EXERCISE AIM: Write out each record below exactly, without pictures.

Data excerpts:
▬▬▬▬▬▬

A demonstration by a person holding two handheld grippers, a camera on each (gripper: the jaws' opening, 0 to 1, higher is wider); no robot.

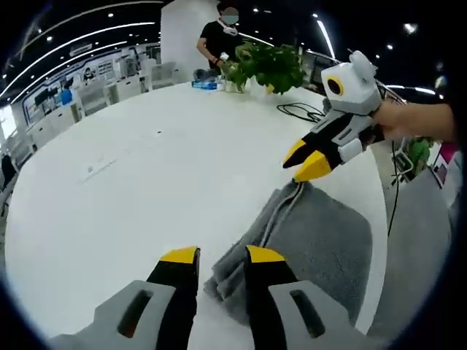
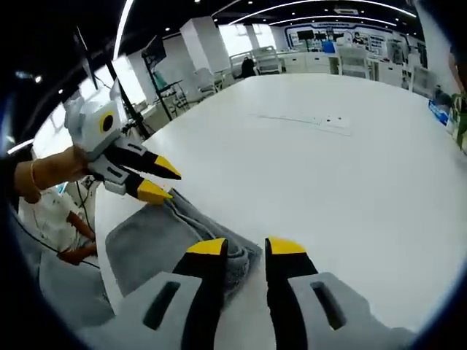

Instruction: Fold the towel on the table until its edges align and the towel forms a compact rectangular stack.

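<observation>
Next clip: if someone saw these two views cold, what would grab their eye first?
Likely the grey towel, bunched and partly folded at the near edge of the big white table. Both yellow-tipped tools work it from opposite ends: the right tool is at its far corner, the left tool at the other, jaws parted. Behind, a leafy plant stands at the table's far side beside a person.

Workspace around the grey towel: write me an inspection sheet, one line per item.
Surface: white table, bare around the towel.
Job's things: grey towel, folded over, at the table's edge.
Clutter: potted plant and blue item at the far side.
Grippers: left tongs open above the towel's near corner; right tongs open at its far corner.
Cables: black cable by the plant.
Surroundings: open office; person standing beyond the table.
</observation>
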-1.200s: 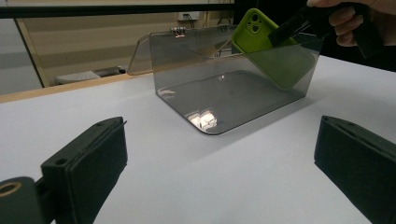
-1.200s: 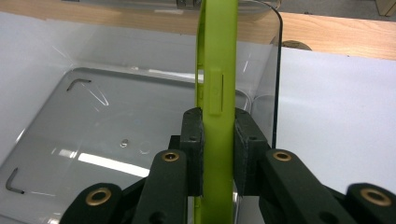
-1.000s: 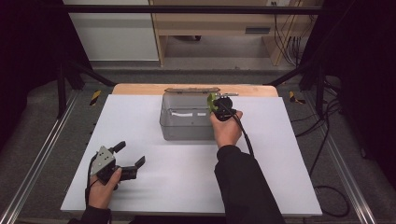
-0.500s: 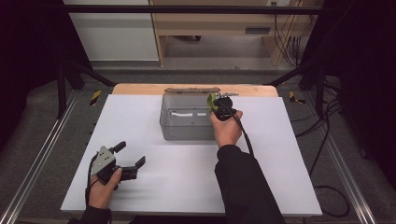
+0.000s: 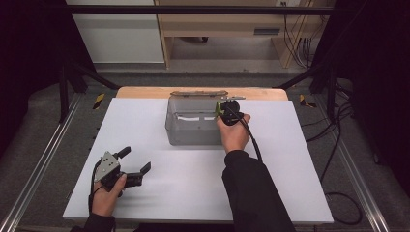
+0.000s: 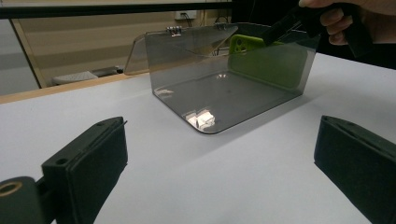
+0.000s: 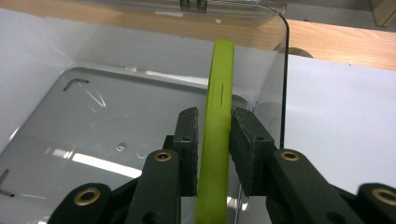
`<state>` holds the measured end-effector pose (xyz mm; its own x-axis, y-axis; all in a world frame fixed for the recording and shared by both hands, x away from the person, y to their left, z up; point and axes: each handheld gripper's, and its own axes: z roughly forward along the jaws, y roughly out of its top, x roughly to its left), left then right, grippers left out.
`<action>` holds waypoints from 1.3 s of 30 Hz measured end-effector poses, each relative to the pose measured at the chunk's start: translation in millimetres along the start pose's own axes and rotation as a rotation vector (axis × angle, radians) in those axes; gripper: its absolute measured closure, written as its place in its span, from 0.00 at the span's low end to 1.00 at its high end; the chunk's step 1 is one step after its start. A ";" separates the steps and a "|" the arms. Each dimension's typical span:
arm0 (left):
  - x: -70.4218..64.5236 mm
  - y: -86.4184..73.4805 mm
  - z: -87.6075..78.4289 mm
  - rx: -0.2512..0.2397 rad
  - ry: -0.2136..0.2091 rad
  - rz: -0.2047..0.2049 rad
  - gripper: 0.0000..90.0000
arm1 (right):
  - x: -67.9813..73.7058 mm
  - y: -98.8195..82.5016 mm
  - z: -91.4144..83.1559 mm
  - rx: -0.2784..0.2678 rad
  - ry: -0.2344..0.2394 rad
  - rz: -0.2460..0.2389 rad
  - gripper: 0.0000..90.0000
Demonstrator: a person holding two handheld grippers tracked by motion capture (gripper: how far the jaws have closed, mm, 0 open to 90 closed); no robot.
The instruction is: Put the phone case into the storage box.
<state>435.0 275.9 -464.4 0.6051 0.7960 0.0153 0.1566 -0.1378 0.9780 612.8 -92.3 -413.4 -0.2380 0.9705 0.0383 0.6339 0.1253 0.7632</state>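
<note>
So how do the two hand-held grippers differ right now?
The left hand-held gripper rests low on the white table near the person, jaws wide apart with nothing between them. The right hand-held gripper is at the clear box, jaws just opening, with the green phone on edge between them. Both have black padded jaws.

Count: one clear plastic box (image 5: pixel 192 126) with one hinged lid (image 5: pixel 199 93), open. One green phone case (image 7: pixel 215 135), standing on edge inside the box. Two tongs: left tongs (image 5: pixel 135 160) and right tongs (image 5: pixel 221 107), one per hand. Two hands, two forearms. One white worktop (image 5: pixel 145 121). Two trailing cables, one per tool.
</note>
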 end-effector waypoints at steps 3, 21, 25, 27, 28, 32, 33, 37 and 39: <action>0.1 0.0 0.1 0.000 0.000 0.000 0.03 | 1.0 -0.1 0.0 0.000 0.000 -0.001 0.79; -0.8 -0.2 0.8 0.004 -0.002 0.008 0.03 | 1.5 8.1 -28.6 -0.141 0.017 -0.046 0.72; -1.0 0.0 0.5 0.005 0.001 0.010 0.03 | -1.0 10.5 -38.1 -0.173 0.035 -0.038 0.69; -0.9 0.0 0.4 0.005 0.002 0.009 0.03 | -0.9 11.2 -42.3 -0.190 0.044 -0.044 0.67; -0.7 -0.1 0.4 0.005 0.003 0.008 0.03 | -0.6 11.2 -43.8 -0.194 0.047 -0.045 0.67; -0.1 -0.2 0.1 0.004 0.005 0.006 0.03 | 1.4 11.2 -50.5 -0.217 0.059 -0.064 0.62; -0.1 -0.3 -0.1 0.004 0.006 0.005 0.03 | 2.3 11.2 -51.8 -0.219 0.057 -0.067 0.60; 0.2 -0.4 -0.9 0.003 0.009 0.002 0.03 | 2.6 11.6 -55.9 -0.233 0.060 -0.065 0.53; 0.2 -0.5 -1.1 0.003 0.010 0.002 0.03 | 1.8 12.1 -58.4 -0.243 0.059 -0.061 0.48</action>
<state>434.2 276.8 -464.7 0.5973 0.8018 0.0198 0.1578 -0.1417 0.9772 577.1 -101.1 -366.4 -0.3170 0.9482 0.0195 0.4232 0.1229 0.8977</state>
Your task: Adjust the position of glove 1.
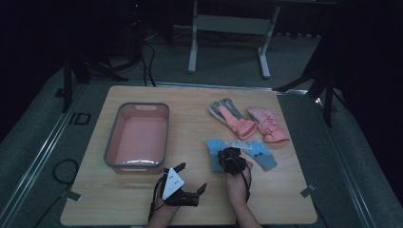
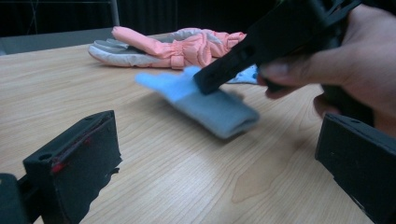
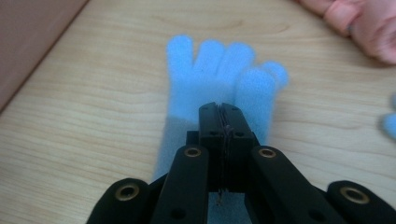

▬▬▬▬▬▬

EXERCISE RESULT:
A demonstration by a person holding two handheld grippers, a camera on each (gripper: the jaws' opening, 0 to 1, higher is wider); no robot.


Instruction: Fold the towel on the table until its edges align and the towel forms a compact rectangular stack.

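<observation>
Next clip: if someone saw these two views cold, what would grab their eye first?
Likely the grey towel, bunched and partly folded at the near edge of the big white table. Both yellow-tipped tools work it from opposite ends: the right tool is at its far corner, the left tool at the other, jaws parted. Behind, a leafy plant stands at the table's far side beside a person.

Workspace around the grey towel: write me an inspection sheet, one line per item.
Surface: white table, bare around the towel.
Job's things: grey towel, folded over, at the table's edge.
Clutter: potted plant and blue item at the far side.
Grippers: left tongs open above the towel's near corner; right tongs open at its far corner.
Cables: black cable by the plant.
Surroundings: open office; person standing beyond the table.
</observation>
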-1.200s: 
-1.200s: 
-1.000s: 
-0.500s: 
+0.000s: 
+0.000s: 
+0.000s: 
`<state>` holds the measured end-effector pose (xyz mm; its own x-axis, y-axis; all in a world frame fixed for the recording and shared by both hands, x away from the person, y to their left, z up; point and axes: each handheld gripper's, and its own axes: z roughly forward along the jaws, y roughly out of its top, x roughly to its left), left then right, grippers left out.
`<action>` holds waypoints from 1.3 s of 30 Hz measured end-effector poses, each relative to the pose measured at the chunk's start: translation in millimetres along the start pose's own axes and rotation as a rotation vector (axis × angle, radians) in those axes; gripper: its absolute measured closure, written as its place in its span, from 0.00 at the span's low end to 1.00 at its high end; the chunk's step 1 is one step after its start. A ";" separates the steps and a "|" the arms. Each dimension's typical span:
arm0 (left):
  - x: -70.4218..64.5236 mm
  - y: -86.4184..73.4805 mm
  - z: -87.6075..78.4289 mm
  - rx: -0.2512..0.2397 rad
  - ry: -0.2136..0.2091 rad
  - rz: -0.2047..0.2049 rad
  - gripper: 0.0000..90.0000
arm1 (right):
  - x: -67.9813..73.7058 mm
  - y: -98.8195..82.5016 mm
  - z: -91.4144..83.1559 mm
  - rx: -0.2784..0.2678 rad
  - ry: -0.2344..0.2394 rad
  - rz: -0.2460..0.2389 rad
  - gripper: 0.0000..90.0000
Demonstrator: a person holding two handheld grippers tracked by motion capture (gripper: how far the jaws have closed, mm, 0 open to 90 closed); no robot.
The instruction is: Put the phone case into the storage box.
<state>435.0 275.9 -464.4 0.6051 0.7960 0.0153 0.1566 -0.1378 0.9780 612.8 -92.3 -413.4 -0.2380 0.9705 0.0383 0.6339 0.1253 0.7632</state>
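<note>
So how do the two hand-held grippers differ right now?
The left hand-held gripper rests low on the white table near the person, jaws wide apart with nothing between them. The right hand-held gripper is at the clear box, jaws just opening, with the green phone on edge between them. Both have black padded jaws.

Count: one clear plastic box (image 5: pixel 192 126) with one hinged lid (image 5: pixel 199 93), open. One green phone case (image 7: pixel 215 135), standing on edge inside the box. Two tongs: left tongs (image 5: pixel 135 160) and right tongs (image 5: pixel 221 107), one per hand. Two hands, two forearms. One white worktop (image 5: pixel 145 121). Two trailing cables, one per tool.
</note>
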 end-effector waypoints at steps 3, 21, 25, 27, 28, 32, 33, 37 and 39: <action>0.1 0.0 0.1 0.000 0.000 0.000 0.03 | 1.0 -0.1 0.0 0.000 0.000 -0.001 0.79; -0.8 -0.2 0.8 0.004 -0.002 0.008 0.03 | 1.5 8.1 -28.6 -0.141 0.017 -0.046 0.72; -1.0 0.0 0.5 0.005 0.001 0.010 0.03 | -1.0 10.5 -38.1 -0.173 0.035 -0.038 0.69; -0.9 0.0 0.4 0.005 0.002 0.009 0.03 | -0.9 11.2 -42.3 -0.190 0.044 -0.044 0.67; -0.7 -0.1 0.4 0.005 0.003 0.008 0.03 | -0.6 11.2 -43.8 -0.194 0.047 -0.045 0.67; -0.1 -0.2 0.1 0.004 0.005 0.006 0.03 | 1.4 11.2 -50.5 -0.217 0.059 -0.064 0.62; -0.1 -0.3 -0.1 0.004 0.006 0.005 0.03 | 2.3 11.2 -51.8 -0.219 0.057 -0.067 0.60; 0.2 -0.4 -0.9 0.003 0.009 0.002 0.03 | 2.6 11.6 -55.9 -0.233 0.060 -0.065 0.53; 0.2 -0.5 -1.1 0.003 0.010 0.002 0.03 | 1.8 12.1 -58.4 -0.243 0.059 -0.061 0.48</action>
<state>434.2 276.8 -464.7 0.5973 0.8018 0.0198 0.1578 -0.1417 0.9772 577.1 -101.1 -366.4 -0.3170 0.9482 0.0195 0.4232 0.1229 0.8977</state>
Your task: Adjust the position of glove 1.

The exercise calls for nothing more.